I actually started dealing with these not knoing what the prob was in nov 2010, Ive lost thousands because of these lil bastards.
but knowing what it is now and just blasting these things asap with avid or forbid at the 1st sign of the symptoms is crucial to minimize the damage.
one reason for them proliferating is they're so small they evade regular detection, even using a 30X loupe they are hard to spot unless you have prior exp. spotting them but a loupe will work.
I also have one of theose $14 60-100x zooom scopes with an led and tthats when your can really see them.
at only 150th of an inch long they are hard to spot, and its only when they are starting to really get their numbers up you can easily see them, by that time your also seeing the symptoms.
when you only have a few hundred you have to really spend time and search for them.

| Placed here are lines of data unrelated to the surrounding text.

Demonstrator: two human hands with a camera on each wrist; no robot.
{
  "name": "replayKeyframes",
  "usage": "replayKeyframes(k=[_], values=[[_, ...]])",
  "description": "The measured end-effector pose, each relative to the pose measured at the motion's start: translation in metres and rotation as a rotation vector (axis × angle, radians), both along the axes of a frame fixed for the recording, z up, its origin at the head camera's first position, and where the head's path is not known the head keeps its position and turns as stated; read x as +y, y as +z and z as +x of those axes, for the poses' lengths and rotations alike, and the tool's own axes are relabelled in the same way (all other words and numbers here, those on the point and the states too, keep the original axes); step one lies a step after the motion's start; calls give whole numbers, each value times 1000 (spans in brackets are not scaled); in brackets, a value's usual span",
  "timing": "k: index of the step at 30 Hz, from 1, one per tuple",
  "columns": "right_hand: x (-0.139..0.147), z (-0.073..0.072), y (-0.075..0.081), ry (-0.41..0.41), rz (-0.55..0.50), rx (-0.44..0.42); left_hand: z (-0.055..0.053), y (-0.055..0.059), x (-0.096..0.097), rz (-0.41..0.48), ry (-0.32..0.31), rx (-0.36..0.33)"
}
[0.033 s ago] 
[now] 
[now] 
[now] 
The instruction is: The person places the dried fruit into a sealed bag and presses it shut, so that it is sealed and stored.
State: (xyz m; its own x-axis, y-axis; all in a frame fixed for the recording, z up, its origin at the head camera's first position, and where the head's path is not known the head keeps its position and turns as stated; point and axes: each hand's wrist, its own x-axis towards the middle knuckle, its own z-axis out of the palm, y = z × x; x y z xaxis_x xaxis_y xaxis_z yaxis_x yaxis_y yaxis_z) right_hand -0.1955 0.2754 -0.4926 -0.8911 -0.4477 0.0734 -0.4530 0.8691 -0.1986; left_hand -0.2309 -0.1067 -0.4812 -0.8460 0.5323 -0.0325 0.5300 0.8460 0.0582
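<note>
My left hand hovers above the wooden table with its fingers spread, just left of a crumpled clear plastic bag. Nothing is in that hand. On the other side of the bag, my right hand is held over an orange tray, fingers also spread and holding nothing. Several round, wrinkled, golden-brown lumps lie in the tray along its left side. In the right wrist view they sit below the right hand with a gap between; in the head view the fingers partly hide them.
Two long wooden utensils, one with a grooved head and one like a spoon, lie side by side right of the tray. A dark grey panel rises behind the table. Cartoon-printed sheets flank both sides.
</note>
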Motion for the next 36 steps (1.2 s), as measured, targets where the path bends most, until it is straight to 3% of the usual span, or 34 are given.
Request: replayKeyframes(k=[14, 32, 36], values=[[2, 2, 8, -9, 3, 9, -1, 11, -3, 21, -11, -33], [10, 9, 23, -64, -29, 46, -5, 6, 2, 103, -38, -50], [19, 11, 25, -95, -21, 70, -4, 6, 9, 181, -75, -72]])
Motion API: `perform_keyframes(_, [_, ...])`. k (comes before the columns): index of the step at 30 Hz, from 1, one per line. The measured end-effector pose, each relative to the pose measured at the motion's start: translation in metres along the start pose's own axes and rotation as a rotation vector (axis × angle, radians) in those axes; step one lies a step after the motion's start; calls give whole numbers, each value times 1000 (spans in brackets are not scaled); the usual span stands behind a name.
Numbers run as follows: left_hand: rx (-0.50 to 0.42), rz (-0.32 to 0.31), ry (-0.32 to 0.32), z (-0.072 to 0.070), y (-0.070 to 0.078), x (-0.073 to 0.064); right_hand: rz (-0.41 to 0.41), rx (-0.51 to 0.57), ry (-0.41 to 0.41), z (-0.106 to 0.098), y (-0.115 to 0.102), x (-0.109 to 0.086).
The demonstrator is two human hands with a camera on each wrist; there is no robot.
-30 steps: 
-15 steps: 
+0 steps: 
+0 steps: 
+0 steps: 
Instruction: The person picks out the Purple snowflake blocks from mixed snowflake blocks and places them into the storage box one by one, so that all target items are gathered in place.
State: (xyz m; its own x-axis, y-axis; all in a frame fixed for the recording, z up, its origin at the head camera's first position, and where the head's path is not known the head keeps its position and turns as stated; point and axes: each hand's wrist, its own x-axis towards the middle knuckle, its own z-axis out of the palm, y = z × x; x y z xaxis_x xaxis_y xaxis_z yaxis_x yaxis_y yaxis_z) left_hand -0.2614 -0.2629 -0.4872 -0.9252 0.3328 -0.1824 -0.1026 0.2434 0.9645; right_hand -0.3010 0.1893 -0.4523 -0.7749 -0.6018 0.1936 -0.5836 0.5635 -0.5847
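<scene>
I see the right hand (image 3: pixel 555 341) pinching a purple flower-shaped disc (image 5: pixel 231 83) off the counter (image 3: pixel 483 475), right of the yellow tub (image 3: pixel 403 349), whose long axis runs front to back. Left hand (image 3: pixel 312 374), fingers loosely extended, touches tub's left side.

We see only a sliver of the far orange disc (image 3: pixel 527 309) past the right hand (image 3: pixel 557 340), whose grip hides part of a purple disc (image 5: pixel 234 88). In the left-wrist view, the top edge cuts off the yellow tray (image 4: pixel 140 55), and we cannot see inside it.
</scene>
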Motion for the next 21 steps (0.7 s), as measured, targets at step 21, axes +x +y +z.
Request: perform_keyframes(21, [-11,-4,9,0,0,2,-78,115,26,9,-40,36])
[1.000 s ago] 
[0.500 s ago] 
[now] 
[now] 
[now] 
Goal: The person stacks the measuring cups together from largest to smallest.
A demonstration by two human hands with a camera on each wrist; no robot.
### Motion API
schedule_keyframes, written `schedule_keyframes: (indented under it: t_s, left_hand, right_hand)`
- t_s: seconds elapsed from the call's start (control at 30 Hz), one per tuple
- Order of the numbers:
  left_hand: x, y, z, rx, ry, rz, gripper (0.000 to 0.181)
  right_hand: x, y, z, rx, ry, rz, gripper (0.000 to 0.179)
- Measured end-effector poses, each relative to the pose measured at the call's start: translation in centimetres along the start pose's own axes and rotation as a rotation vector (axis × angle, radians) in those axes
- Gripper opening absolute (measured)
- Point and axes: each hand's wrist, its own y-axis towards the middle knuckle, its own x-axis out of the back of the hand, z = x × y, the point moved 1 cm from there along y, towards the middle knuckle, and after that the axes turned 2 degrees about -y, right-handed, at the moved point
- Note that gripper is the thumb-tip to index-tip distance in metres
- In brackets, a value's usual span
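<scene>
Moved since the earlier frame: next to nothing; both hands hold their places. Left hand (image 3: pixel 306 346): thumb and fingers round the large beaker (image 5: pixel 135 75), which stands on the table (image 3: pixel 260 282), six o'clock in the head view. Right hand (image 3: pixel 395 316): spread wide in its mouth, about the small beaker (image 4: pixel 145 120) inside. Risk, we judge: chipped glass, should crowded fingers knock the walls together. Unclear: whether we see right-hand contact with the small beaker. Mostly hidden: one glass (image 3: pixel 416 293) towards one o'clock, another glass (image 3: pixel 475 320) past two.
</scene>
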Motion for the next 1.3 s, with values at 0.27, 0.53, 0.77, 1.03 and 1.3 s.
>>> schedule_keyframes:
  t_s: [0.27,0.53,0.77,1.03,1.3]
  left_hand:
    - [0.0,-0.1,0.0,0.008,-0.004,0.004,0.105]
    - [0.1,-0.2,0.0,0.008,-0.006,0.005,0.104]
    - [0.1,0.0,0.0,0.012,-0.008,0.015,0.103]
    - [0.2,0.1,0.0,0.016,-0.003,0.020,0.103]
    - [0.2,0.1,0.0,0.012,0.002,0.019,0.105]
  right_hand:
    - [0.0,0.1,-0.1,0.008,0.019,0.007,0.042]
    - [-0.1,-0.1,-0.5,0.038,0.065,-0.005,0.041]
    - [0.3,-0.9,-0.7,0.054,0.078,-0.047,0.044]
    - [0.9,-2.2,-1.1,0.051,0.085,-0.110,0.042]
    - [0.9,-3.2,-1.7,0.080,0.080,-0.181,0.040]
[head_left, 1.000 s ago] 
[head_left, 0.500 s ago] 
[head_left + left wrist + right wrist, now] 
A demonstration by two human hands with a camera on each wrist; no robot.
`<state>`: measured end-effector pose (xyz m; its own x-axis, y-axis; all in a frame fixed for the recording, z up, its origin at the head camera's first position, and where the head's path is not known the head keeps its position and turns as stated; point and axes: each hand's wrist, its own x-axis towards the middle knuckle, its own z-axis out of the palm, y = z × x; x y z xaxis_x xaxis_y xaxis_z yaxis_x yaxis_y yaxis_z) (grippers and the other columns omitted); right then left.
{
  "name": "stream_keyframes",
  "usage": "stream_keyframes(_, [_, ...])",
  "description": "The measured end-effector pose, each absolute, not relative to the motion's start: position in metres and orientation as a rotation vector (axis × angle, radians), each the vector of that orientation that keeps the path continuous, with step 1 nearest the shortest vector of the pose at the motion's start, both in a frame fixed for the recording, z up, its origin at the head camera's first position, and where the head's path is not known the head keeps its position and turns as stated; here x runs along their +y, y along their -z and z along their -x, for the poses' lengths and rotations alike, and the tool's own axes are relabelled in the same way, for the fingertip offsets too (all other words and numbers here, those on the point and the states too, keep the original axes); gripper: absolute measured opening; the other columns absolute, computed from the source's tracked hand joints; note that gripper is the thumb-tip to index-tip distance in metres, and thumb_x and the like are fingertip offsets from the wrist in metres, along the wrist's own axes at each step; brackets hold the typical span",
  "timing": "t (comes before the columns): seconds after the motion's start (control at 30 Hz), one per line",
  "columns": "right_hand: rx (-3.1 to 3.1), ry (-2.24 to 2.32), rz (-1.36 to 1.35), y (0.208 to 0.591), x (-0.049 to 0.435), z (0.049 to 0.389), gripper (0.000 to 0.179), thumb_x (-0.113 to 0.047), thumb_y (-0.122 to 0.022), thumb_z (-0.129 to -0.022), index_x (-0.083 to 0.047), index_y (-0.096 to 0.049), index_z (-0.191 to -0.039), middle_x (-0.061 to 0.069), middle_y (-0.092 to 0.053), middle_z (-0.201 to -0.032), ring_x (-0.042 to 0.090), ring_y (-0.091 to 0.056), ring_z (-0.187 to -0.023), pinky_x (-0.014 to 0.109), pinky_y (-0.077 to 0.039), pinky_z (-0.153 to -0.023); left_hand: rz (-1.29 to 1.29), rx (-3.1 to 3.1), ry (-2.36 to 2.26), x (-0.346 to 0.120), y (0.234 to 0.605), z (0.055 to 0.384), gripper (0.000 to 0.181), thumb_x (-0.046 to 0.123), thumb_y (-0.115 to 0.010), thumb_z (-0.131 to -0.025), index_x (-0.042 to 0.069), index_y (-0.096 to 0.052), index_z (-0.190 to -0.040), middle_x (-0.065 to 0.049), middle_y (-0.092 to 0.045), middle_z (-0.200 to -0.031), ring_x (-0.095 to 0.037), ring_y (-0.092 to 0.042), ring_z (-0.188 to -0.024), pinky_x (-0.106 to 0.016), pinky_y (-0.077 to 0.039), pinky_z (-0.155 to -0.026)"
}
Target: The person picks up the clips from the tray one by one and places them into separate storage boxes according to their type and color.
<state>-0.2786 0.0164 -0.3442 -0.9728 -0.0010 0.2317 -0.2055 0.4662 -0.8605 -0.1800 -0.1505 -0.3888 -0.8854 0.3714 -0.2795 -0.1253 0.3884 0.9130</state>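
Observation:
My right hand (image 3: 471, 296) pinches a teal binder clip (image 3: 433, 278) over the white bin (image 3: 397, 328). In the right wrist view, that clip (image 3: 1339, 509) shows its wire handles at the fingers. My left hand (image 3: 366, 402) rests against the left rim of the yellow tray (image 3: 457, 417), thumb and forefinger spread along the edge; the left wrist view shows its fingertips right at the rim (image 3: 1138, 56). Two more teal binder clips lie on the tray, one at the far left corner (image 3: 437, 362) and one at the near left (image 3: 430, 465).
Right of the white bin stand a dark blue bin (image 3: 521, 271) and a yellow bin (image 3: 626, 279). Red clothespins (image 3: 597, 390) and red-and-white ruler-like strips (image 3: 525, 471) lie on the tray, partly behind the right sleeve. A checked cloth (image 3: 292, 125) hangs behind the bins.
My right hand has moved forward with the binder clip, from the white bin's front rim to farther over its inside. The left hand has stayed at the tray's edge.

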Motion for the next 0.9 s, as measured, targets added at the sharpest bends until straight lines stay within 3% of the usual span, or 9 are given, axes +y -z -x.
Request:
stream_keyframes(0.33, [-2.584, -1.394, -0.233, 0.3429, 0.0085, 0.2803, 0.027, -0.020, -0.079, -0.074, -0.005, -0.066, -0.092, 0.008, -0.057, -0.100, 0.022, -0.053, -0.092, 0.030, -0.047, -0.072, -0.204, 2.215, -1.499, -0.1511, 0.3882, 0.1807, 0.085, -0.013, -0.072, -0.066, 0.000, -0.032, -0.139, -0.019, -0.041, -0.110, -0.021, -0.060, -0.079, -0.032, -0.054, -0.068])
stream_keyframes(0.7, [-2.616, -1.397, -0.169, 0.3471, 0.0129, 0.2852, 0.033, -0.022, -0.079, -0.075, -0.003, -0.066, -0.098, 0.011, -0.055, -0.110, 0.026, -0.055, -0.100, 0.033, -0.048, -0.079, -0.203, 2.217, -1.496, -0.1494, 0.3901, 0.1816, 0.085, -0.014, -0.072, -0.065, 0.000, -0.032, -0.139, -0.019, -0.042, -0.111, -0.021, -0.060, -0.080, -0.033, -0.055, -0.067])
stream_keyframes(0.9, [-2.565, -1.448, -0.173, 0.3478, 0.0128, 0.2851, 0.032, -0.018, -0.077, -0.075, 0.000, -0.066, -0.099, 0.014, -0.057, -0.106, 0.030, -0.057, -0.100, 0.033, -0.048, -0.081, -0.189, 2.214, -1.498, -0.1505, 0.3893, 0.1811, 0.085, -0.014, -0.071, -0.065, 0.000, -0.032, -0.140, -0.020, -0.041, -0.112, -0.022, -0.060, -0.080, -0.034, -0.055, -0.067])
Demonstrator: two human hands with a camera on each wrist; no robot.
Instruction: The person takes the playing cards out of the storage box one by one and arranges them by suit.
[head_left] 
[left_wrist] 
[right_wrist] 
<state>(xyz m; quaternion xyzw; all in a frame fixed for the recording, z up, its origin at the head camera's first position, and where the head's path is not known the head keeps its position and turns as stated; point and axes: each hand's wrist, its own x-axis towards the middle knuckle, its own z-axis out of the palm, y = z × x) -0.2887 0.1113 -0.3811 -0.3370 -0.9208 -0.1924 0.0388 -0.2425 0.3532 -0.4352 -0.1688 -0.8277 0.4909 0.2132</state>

from now only I am doing a regular program of spraying everything down, especially when you flip the lites to 12/12.
and I mena spray everything, floors, corners, baseboards and up the walls 3 ft., entrance ways, containers and top soil
and any intake screens too.

being so small the can float on a breeze and be spread like that.
being proactive against these bastards is the only way to really controll or beat them.
whitefly's are vectors for the BMs, they hitch rides on them and proliferate in that way, I posted a pic of a white fly with 6-7 BMs hanging onto its legs.
read up on them, they can be easily killed by warm water above 105 degrees I think?? something like that
maybe 115F... have to check, if your plants are small enough to dunk you can do that and not hurt the plant.
I though of getting a heat gun and doing a quick blast, it will work but the secret is not to fry the vegetaion.
I'm not sure if NPS work 100% , and remmeber you have to consider the eggs. i don't think avid is an ovicide but forbid is. a very nontoxic ovacide to use is volck oil and it kills reg mites also
just try and make sure your protected before you go into 12/12, they are much harder to deal with if they have
budz to hide out in ;)

last feb i had em again and thats when ghostnugz told me I was dealing with broadmites,
I killed everything
sprayed everything
bombed the room---> TWICE!
and they came back a few weeks ago.
they are here to stay
they mean business and the battle is on folks!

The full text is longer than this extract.